Background: Limited data are available regarding marijuana smoking's impact on the development or progression of chronic obstructive pulmonary disease (COPD) in middle-aged or older adults with a variable history of tobacco cigarette smoking.

Methods: We divided ever-tobacco smoking participants in the SubPopulations and InteRmediate Outcomes In COPD Study (SPIROMICS) into 3 groups based on self-reported marijuana use: current, former, or never marijuana smokers (CMSs, FMSs or NMSs, respectively). Longitudinal data were analyzed in participants with ≥2 visits over a period of ≥52 weeks.

Measurements: We compared CMSs, FMSs, and NMSs, and those with varying amounts of lifetime marijuana use. Mixed effects linear regression models were used to analyze changes in spirometry, symptoms, health status, and radiographic metrics; zero-inflated negative binomial models were used for exacerbation rates. All models were adjusted for age, sex, race, baseline tobacco smoking amount, and forced expiratory volume in 1 second (FEV1) %predicted.

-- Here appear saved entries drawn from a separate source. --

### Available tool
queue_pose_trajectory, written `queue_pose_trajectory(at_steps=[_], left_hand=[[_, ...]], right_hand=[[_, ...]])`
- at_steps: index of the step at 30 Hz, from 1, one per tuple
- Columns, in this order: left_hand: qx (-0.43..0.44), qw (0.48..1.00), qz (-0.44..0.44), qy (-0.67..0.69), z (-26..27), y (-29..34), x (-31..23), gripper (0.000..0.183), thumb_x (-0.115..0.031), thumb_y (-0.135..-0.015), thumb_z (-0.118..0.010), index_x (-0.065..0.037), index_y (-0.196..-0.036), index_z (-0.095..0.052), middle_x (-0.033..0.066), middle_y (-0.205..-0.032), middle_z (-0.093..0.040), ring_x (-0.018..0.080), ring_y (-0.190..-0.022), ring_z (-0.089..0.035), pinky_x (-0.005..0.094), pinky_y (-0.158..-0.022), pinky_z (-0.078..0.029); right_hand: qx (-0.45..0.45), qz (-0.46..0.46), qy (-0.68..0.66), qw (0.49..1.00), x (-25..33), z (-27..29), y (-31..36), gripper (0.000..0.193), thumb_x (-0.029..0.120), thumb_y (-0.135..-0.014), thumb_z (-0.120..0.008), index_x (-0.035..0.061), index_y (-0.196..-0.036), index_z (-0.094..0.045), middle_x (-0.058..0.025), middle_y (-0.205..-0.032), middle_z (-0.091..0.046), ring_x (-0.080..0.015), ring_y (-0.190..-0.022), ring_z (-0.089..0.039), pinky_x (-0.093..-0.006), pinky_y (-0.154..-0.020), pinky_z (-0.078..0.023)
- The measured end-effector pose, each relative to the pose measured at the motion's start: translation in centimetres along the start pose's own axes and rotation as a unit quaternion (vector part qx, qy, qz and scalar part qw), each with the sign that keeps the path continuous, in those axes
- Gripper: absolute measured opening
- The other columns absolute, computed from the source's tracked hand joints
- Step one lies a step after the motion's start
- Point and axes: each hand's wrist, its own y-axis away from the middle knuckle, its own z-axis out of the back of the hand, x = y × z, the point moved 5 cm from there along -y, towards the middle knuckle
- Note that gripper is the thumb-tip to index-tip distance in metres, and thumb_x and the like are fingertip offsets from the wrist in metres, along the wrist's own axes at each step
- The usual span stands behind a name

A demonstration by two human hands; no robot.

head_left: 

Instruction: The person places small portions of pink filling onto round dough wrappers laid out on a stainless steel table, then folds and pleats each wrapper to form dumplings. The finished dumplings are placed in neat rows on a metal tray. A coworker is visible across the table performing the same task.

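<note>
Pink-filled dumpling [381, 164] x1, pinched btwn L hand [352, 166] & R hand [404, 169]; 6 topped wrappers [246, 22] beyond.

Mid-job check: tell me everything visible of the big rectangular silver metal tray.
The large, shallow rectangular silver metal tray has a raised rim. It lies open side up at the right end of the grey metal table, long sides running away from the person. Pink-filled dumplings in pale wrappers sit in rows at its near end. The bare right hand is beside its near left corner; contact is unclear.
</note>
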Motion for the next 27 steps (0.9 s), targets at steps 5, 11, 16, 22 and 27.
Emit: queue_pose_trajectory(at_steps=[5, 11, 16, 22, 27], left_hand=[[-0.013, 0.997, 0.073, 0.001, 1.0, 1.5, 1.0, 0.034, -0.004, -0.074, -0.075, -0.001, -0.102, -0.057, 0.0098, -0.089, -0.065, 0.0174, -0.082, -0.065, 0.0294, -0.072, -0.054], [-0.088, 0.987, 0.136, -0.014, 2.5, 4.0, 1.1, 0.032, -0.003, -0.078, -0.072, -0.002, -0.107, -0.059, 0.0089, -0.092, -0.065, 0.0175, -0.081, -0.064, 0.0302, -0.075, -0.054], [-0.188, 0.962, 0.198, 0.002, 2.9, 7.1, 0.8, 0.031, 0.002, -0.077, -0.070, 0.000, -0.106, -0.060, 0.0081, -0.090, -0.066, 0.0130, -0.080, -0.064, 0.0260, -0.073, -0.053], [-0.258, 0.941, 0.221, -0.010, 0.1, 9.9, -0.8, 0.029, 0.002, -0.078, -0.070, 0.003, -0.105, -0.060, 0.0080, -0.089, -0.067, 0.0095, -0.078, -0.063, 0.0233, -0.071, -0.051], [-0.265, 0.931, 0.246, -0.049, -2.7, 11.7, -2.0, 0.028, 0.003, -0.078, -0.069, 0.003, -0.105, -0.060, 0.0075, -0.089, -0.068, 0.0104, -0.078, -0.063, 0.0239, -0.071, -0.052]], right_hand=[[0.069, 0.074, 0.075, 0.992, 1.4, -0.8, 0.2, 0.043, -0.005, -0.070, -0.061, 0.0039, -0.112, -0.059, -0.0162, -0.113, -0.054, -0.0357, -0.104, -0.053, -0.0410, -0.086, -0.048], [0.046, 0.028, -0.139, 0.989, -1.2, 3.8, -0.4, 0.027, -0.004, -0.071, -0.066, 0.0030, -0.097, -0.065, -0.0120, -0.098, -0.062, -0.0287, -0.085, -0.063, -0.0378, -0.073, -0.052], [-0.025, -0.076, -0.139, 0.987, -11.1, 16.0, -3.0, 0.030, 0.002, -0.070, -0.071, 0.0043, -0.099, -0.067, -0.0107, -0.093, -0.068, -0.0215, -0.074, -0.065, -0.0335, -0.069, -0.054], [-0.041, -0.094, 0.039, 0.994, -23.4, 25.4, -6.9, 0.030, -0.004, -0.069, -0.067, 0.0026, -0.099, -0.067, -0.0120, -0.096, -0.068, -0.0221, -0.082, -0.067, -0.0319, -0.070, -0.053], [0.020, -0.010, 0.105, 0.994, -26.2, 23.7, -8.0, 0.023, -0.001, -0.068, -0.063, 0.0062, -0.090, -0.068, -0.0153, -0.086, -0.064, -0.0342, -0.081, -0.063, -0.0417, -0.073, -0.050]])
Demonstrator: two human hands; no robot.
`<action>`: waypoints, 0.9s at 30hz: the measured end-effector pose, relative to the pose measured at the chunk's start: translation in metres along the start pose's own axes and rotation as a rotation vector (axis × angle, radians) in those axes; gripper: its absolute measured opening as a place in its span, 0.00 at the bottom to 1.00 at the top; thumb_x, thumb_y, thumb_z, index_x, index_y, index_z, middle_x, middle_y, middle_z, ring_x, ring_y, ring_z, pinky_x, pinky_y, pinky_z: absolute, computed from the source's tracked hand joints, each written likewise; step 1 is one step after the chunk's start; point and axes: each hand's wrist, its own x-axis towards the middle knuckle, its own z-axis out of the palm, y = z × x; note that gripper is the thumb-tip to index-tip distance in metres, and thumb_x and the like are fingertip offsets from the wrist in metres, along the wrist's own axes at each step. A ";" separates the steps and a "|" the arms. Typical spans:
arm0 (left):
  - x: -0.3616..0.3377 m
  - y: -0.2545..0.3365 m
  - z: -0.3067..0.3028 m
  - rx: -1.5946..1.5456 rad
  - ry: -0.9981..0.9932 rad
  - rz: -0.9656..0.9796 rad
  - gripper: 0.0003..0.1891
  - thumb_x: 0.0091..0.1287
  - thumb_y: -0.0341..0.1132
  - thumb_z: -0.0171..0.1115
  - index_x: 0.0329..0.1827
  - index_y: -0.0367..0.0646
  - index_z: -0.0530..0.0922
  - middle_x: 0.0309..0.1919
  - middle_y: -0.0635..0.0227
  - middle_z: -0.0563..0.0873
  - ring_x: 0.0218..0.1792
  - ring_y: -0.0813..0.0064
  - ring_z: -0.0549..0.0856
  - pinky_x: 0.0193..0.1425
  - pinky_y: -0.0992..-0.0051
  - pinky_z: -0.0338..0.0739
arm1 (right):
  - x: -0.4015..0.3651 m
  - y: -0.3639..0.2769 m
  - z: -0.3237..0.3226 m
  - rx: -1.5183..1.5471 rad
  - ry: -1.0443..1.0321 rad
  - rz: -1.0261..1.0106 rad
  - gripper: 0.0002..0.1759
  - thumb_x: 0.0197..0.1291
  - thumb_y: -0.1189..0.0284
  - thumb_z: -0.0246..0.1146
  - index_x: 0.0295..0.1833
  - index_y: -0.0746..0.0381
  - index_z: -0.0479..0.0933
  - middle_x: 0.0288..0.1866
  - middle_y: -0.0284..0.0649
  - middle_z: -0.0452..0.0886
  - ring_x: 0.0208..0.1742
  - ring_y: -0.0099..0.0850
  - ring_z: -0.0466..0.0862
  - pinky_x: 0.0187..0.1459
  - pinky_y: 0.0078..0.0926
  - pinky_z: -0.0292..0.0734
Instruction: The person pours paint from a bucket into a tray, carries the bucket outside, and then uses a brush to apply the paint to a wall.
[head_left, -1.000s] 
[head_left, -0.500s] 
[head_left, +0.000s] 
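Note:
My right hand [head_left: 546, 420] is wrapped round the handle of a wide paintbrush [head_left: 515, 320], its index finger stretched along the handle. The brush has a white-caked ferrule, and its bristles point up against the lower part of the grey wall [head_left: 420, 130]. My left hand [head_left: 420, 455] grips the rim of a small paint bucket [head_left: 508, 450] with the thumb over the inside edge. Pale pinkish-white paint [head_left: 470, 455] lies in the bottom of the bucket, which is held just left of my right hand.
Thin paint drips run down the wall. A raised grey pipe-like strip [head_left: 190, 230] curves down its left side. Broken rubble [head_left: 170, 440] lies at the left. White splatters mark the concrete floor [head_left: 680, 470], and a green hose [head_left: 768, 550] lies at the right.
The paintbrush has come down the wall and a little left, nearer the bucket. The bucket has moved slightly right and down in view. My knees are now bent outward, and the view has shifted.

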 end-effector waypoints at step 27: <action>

Results: Most participants were followed for ≥4 years. Annual rates of change in FEV1, incident COPD, respiratory symptoms, health status, radiographic extent of emphysema or air trapping, and total or severe exacerbations were not different between CMSs or FMSs versus NMSs or between those with any lifetime amount of marijuana use versus NMSs.

Conclusions: Among SPIROMICS participants with or without COPD, neither former nor current marijuana smoking of any lifetime amount was associated with evidence of COPD progression or its development. Because of our study's limitations, these findings underscore the need for further studies to better understand longer-term effects of marijuana smoking in COPD.

中老年人群中吸食大麻对慢性阻塞性肺病进展的影响。
背景:关于吸食大麻对有不同吸烟史的中老年人慢性阻塞性肺病(COPD)的发生或发展的影响,目前只有有限的数据:根据自我报告的大麻使用情况,我们将 "慢性阻塞性肺病亚人群和中期结果研究"(SPIROMICS)中曾经吸烟的参与者分为三组:目前、曾经或从未吸食大麻者(分别为 CMS、FMS 或 NMS)。在≥52周的时间内,对访问次数≥2次的参与者进行纵向数据分析:我们比较了CMS、FMS和NMS,以及终生吸食不同数量大麻的人群。混合效应线性回归模型用于分析肺活量、症状、健康状况和放射学指标的变化;零膨胀负二项模型用于分析病情恶化率。所有模型均根据年龄、性别、种族、基线吸烟量和 1 秒用力呼气容积(FEV1)预测百分比进行了调整:结果:大多数参与者的随访时间≥4 年。FEV1的年变化率、慢性阻塞性肺病发病率、呼吸道症状、健康状况、肺气肿或空气潴留的影像学范围以及总加重或严重加重在CMS或FMS与NMS之间没有差异,在终生吸食大麻的人与NMS之间也没有差异:在患有或未患有慢性阻塞性肺病的 SPIROMICS 参与者中,无论是曾经还是现在吸食任何数量的大麻,都与慢性阻塞性肺病的进展或发展无关。由于我们研究的局限性,这些发现强调了进一步研究的必要性,以更好地了解吸食大麻对慢性阻塞性肺病的长期影响。
本文章由计算机程序翻译,如有差异,请以英文原文为准。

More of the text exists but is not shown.